Task description -
From the entries below, pull out each line where "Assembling" appears.

Data section -
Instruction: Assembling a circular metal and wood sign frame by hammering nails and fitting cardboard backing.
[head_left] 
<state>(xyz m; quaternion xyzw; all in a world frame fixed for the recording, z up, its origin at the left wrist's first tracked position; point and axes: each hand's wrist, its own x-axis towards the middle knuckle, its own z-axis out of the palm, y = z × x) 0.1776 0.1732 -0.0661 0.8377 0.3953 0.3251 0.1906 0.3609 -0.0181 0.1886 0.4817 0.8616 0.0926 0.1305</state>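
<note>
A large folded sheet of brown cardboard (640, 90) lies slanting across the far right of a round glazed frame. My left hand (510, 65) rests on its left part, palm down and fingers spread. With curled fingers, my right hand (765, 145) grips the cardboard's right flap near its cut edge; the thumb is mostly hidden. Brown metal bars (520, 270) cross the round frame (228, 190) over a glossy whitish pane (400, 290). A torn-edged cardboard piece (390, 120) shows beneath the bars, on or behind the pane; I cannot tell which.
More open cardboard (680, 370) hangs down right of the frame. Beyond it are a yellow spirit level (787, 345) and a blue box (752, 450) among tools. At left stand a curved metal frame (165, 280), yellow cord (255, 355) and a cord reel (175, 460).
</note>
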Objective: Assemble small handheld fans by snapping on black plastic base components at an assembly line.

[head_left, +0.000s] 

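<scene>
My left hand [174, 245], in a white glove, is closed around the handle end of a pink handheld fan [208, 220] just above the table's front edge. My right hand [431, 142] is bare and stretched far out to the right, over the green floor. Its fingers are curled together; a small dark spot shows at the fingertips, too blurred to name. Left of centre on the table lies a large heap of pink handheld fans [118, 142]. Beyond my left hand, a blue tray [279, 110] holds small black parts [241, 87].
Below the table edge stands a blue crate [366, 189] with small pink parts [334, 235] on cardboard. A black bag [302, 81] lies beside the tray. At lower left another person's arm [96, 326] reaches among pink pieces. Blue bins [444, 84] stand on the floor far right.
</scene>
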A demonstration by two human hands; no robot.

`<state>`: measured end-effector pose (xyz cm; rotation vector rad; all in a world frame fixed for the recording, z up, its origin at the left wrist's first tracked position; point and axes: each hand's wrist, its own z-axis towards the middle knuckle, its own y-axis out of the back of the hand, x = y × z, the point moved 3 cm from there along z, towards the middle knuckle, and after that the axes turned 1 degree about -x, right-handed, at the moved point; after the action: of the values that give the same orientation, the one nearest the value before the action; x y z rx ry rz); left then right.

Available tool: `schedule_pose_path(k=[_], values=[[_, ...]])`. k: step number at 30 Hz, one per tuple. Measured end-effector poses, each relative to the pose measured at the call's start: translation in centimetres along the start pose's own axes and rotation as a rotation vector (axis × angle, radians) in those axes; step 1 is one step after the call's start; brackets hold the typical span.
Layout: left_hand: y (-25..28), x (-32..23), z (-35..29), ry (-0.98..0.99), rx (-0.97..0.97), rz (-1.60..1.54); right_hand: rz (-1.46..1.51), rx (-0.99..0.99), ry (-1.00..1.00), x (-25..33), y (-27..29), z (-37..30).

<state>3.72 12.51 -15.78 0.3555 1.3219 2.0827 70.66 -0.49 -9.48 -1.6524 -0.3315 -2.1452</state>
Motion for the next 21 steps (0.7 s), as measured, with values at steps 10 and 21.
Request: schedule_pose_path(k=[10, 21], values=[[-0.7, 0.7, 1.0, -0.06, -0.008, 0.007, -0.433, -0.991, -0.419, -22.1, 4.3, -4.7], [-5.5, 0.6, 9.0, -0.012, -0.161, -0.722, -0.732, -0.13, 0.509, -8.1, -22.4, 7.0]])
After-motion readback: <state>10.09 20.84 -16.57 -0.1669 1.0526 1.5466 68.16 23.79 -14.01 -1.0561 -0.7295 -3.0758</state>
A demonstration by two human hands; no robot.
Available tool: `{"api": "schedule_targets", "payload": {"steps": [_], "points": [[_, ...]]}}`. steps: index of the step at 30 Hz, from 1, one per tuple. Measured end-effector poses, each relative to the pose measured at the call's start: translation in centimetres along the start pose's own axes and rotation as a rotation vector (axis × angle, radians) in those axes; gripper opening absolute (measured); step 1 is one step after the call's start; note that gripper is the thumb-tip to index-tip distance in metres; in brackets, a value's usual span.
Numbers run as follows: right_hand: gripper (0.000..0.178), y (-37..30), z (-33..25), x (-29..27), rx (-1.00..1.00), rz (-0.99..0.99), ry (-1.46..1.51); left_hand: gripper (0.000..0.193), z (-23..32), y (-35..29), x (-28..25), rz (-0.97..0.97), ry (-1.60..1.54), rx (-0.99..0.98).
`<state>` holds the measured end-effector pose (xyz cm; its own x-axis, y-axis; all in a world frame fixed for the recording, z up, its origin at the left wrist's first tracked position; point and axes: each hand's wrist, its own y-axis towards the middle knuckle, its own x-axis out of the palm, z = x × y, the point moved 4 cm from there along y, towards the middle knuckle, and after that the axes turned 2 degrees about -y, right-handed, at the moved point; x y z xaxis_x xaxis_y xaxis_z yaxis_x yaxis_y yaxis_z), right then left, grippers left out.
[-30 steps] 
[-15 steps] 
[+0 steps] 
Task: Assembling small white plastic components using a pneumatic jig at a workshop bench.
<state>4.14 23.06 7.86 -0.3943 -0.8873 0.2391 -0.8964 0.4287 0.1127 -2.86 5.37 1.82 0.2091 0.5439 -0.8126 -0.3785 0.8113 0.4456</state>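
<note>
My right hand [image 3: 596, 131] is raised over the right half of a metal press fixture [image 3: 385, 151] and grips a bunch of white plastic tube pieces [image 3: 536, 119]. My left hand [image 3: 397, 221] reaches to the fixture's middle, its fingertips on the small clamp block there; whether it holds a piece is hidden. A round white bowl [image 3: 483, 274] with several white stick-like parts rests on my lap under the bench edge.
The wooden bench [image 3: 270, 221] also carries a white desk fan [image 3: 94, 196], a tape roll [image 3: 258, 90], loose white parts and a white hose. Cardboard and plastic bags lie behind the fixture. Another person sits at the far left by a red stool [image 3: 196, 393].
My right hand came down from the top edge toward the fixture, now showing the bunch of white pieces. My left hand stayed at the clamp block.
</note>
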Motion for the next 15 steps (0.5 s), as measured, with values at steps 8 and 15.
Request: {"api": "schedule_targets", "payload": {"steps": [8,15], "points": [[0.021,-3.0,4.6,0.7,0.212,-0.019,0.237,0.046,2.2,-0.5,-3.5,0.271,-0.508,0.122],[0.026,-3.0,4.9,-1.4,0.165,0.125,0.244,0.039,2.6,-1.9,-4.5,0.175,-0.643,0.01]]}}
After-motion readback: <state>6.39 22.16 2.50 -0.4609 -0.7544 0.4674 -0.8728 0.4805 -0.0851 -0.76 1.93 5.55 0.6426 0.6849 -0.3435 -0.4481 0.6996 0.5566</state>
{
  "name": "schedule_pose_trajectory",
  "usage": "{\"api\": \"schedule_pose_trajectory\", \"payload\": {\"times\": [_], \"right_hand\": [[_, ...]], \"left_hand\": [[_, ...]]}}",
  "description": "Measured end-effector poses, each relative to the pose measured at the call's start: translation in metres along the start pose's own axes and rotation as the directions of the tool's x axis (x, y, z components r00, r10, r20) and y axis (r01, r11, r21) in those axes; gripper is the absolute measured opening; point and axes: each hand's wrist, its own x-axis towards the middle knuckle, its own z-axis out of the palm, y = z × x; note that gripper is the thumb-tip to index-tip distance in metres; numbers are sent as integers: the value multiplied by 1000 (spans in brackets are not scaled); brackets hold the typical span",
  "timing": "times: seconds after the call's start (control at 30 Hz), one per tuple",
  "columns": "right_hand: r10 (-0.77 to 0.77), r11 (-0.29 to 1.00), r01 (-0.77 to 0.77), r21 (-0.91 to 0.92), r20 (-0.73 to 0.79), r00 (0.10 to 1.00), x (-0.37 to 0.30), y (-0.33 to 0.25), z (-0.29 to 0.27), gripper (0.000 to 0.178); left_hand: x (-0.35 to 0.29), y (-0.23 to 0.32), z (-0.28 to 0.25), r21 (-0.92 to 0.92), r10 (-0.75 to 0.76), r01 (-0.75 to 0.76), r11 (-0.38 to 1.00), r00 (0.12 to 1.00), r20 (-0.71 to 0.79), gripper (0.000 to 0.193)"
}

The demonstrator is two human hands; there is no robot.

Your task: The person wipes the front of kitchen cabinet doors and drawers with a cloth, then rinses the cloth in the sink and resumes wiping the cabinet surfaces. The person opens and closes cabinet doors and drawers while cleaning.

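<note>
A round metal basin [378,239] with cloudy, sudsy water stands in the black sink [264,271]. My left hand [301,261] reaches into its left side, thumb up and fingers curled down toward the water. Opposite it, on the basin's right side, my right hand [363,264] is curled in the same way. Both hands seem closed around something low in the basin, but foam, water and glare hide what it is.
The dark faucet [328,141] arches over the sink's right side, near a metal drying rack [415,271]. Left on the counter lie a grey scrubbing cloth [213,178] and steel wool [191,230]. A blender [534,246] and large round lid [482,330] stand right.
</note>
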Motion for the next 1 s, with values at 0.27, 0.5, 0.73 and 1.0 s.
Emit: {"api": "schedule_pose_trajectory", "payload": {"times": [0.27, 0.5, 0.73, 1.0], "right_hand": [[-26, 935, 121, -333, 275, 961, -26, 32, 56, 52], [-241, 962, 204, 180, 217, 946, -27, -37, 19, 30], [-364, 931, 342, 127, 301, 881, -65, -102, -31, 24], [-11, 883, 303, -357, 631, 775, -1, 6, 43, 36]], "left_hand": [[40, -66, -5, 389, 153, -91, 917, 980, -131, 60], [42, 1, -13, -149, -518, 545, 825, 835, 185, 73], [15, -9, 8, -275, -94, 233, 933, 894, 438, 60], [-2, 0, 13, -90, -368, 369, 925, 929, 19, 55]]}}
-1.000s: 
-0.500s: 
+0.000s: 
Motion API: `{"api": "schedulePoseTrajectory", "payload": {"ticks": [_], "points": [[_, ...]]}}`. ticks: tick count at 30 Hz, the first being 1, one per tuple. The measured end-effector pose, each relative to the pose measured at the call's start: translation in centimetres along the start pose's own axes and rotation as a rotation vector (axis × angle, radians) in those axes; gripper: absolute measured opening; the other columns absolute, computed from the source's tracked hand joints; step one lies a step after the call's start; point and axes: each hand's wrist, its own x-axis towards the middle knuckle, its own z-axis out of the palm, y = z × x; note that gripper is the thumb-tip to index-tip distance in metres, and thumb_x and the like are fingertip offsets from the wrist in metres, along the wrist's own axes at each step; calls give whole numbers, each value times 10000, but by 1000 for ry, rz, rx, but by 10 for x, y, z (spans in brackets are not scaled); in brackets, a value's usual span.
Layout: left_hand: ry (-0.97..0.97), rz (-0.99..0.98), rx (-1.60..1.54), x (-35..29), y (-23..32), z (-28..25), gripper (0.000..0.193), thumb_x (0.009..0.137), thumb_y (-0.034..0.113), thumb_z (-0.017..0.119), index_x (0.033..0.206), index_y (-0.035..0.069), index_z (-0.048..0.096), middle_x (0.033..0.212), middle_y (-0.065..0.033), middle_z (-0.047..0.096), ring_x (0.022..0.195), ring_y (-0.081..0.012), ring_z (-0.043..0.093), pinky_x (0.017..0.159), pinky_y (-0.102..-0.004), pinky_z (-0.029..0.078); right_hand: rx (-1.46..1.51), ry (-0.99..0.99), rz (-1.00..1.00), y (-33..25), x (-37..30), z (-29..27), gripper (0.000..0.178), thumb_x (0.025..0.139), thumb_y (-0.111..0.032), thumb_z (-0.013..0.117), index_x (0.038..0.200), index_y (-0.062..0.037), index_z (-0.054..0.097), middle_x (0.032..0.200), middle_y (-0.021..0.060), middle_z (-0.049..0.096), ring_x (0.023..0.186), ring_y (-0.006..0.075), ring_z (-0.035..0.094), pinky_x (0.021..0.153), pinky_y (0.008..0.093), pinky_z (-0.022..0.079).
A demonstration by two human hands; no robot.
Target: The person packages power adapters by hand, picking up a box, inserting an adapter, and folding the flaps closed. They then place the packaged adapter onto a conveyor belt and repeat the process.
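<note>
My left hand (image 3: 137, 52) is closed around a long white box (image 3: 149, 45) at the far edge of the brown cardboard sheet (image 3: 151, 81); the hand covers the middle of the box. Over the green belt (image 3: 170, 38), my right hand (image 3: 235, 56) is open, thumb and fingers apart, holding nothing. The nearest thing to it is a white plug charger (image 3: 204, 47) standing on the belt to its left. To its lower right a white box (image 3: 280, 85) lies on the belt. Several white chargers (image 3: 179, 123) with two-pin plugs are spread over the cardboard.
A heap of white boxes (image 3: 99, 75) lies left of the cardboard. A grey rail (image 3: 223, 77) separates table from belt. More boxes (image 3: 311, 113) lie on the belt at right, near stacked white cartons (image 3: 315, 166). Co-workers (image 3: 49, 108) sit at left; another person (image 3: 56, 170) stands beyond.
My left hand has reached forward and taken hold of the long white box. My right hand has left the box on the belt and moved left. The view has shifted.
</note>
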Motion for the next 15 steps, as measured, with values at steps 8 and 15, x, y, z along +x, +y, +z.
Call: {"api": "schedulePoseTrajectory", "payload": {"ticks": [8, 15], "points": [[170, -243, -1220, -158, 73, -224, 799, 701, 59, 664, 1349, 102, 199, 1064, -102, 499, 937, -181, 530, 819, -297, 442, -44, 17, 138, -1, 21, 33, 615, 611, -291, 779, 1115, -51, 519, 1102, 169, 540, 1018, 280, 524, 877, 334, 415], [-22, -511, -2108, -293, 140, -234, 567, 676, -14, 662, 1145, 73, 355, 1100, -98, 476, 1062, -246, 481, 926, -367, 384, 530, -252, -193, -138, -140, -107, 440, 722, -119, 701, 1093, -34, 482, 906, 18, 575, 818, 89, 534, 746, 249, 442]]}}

Solution for this exercise -
Instruction: Assembling a circular metal and wood sign frame by hammering nails and fitting cardboard backing.
Task: Assembling small white plastic components using a pneumatic jig at a workshop bench.

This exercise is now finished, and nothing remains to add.